JAKARTA.TM.ID: Menteri Keuangan (Menkeu) Sri Mulyani mengatakan, Komite Stabilitas Sistem Keuangan (KSSK) menyampaikan sistem keuangan Indonesia masih tetap terjaga hingga triwulan III 2023 ditengah meningkatnya peningkatan perekonomian dan pasar keuangan global.
Sri Mulyani menyebutkan, perkembangan ini didukung oleh perekonomian dan sistem keuangan domsetik yang tangguh atas berdaya tahan serta merupakan koordinasi dan sinergi KSSK yang akan terus diperkuat.
“KSSK berkomitmen untuk melanjutkan penguatan koordinasi dan sinergi serta meningkatkan kewaspadaan terhadap perkembangan ririko global ke depan, termasuk rambatnnya pada perekonomian dan sektor keuangan domsetik,” kata Sri Mulyani, Jumat (3/11/2023).

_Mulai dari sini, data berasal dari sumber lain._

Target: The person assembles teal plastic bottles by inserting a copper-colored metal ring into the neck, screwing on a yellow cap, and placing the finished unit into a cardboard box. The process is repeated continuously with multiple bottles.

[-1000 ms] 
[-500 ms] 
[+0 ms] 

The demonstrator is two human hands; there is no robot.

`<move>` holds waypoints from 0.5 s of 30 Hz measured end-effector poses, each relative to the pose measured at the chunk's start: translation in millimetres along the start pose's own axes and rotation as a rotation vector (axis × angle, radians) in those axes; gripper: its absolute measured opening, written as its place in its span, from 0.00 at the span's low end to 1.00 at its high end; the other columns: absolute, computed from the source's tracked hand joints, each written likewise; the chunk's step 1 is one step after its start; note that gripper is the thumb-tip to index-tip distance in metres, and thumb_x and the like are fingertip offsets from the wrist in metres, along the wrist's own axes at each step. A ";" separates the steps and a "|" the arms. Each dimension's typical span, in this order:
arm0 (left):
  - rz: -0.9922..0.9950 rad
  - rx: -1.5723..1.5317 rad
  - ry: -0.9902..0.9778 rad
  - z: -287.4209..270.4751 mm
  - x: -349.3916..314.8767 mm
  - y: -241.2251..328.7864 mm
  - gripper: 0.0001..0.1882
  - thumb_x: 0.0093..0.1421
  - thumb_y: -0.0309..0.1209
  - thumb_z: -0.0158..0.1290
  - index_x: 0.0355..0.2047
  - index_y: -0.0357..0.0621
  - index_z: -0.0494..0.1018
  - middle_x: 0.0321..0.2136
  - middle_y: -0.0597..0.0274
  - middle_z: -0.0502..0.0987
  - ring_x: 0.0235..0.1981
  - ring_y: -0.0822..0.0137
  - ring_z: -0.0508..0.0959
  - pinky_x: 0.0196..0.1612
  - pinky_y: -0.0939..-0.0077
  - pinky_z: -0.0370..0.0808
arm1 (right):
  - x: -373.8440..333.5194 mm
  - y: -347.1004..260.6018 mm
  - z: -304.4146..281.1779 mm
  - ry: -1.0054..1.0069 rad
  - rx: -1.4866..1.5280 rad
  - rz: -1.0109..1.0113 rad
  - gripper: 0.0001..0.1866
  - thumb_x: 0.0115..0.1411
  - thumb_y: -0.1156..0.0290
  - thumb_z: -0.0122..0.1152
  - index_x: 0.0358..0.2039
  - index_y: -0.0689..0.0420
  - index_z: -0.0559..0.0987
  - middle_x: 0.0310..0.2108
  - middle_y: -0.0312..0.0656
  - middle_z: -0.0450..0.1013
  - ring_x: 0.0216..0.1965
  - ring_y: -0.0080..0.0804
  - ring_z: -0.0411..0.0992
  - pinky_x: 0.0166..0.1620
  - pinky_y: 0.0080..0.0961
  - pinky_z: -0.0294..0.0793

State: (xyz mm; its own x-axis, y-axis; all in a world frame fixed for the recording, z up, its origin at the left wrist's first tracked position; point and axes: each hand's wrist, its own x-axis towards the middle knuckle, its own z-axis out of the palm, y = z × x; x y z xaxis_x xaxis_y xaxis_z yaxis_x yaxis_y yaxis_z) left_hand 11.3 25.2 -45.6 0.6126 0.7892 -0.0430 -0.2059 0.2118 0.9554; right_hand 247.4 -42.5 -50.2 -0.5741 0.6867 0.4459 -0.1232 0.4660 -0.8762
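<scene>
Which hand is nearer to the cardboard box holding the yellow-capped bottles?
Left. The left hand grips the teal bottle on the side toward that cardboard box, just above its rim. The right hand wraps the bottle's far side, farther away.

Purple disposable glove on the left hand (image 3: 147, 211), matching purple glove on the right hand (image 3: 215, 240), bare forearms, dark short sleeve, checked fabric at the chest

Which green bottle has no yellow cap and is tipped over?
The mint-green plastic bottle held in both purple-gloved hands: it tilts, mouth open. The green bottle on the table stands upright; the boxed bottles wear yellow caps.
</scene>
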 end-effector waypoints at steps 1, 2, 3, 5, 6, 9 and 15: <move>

Sri Mulyani menyebutkan pertumbuhan ekonomi global melambat dengan semakin meningkatnya pertumbuhan, serta divergensi pertumbuhan antar negara yang semakin melebar. IMF memperkirakan pertumbuhan ekonomi global tahun 2023 mencapai 3 persen dan melambat pada tahun 2024 menjadi 2,9 persen.
Selanjutnya, perekonomian Amerika Serikat (AS) pada tahun 2023, masih menunjukkan pertumbuhan yang kuat ditopang dengan konsumsi rumah tangga dan sektor jasa.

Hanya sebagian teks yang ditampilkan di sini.